**WORK REQUIRED**
Repeat the data exactly, leaving out any image.
——
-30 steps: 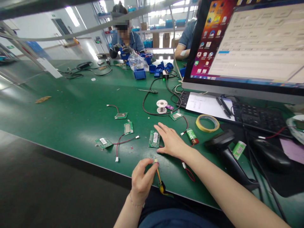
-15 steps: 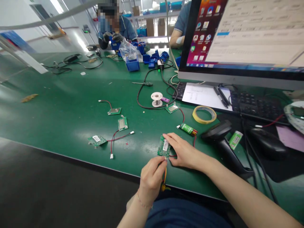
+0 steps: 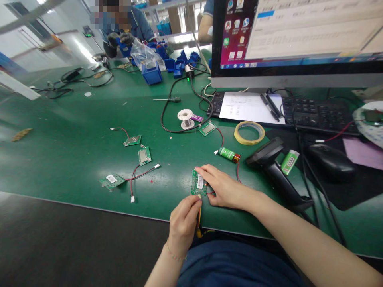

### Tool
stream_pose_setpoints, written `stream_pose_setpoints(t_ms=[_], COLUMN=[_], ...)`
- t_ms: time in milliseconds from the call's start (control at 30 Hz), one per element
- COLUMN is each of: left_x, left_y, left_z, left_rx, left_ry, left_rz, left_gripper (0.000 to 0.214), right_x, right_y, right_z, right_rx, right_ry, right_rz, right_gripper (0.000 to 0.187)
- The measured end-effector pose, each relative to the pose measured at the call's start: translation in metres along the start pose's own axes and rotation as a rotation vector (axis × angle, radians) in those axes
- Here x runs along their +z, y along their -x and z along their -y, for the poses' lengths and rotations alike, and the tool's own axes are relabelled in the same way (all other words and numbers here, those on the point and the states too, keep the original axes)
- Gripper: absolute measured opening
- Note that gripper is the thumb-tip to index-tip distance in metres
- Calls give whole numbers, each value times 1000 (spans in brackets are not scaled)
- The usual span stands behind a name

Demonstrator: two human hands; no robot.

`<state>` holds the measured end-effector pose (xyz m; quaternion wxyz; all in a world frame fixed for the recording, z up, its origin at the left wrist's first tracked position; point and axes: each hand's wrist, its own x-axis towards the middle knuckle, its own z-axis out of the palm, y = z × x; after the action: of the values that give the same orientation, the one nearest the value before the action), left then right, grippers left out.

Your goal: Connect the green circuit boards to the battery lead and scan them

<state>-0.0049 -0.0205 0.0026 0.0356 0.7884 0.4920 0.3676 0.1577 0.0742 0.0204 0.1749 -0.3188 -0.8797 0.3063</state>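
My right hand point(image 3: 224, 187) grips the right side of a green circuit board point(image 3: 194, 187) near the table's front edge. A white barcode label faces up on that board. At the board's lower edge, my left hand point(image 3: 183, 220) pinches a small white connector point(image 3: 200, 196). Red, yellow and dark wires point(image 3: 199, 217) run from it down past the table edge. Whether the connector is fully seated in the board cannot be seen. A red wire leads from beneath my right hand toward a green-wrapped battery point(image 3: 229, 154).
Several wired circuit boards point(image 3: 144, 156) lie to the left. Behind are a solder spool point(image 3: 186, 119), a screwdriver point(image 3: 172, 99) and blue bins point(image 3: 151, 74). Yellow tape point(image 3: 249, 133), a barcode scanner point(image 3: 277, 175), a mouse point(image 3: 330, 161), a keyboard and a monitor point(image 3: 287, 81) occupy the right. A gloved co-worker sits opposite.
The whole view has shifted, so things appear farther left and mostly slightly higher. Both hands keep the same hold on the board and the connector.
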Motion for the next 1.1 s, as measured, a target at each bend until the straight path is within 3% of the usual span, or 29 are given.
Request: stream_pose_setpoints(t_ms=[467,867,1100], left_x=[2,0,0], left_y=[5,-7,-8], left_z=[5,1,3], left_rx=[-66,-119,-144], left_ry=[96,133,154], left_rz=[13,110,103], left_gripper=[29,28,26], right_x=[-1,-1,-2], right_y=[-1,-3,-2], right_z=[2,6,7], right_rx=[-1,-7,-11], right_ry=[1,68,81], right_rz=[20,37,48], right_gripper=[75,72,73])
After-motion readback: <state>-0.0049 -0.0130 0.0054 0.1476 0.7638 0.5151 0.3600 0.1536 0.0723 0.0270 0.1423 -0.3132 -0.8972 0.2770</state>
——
**EXERCISE RESPONSE**
-30 steps: 
-15 steps: 
+0 steps: 

### Tool
stream_pose_setpoints, written `stream_pose_setpoints(t_ms=[_], COLUMN=[_], ...)`
- t_ms: time in milliseconds from the call's start (control at 30 Hz), one per element
- COLUMN is each of: left_x, left_y, left_z, left_rx, left_ry, left_rz, left_gripper (0.000 to 0.214), right_x, right_y, right_z, right_rx, right_ry, right_rz, right_gripper (0.000 to 0.187)
- The measured end-effector pose, each relative to the pose measured at the call's start: translation in metres along the start pose's own axes and rotation as a rotation vector (axis × angle, radians) in those axes
- Here x runs along their +z, y along their -x and z along their -y, for the poses' lengths and rotations alike, and the tool's own axes are relabelled in the same way (all other words and numbers here, those on the point and the states too, keep the original axes)
- Gripper: absolute measured opening
- Note that gripper is the thumb-tip to index-tip distance in metres
- Calls give whole numbers, each value times 1000 (spans in brackets are not scaled)
- The usual span stands behind a name

Demonstrator: two human hands; no robot.

`<state>` holds the measured end-effector pose (xyz m; quaternion wxyz; all in a world frame fixed for the recording, z up, its origin at the left wrist's first tracked position; point and axes: each hand's wrist, its own x-axis towards the middle knuckle, its own z-axis out of the palm, y = z × x; after the action: of the values that give the same orientation, the one nearest the value before the action), left then right, grippers left out.

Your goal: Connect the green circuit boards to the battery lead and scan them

<state>-0.0049 -0.0205 0.0026 0.0356 0.7884 0.4920 0.3676 0.1577 0.0742 0.0204 0.1749 -0.3188 -0.8797 0.3063</state>
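My right hand point(image 3: 224, 187) grips the right side of a green circuit board point(image 3: 194, 187) near the table's front edge. A white barcode label faces up on that board. At the board's lower edge, my left hand point(image 3: 183, 220) pinches a small white connector point(image 3: 200, 196). Red, yellow and dark wires point(image 3: 199, 217) run from it down past the table edge. Whether the connector is fully seated in the board cannot be seen. A red wire leads from beneath my right hand toward a green-wrapped battery point(image 3: 229, 154).
Several wired circuit boards point(image 3: 144, 156) lie to the left. Behind are a solder spool point(image 3: 186, 119), a screwdriver point(image 3: 172, 99) and blue bins point(image 3: 151, 74). Yellow tape point(image 3: 249, 133), a barcode scanner point(image 3: 277, 175), a mouse point(image 3: 330, 161), a keyboard and a monitor point(image 3: 287, 81) occupy the right. A gloved co-worker sits opposite.
The whole view has shifted, so things appear farther left and mostly slightly higher. Both hands keep the same hold on the board and the connector.
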Motion for the next 1.1 s, as measured, a target at each bend until the straight path is within 3% of the usual span, or 29 are given.
Request: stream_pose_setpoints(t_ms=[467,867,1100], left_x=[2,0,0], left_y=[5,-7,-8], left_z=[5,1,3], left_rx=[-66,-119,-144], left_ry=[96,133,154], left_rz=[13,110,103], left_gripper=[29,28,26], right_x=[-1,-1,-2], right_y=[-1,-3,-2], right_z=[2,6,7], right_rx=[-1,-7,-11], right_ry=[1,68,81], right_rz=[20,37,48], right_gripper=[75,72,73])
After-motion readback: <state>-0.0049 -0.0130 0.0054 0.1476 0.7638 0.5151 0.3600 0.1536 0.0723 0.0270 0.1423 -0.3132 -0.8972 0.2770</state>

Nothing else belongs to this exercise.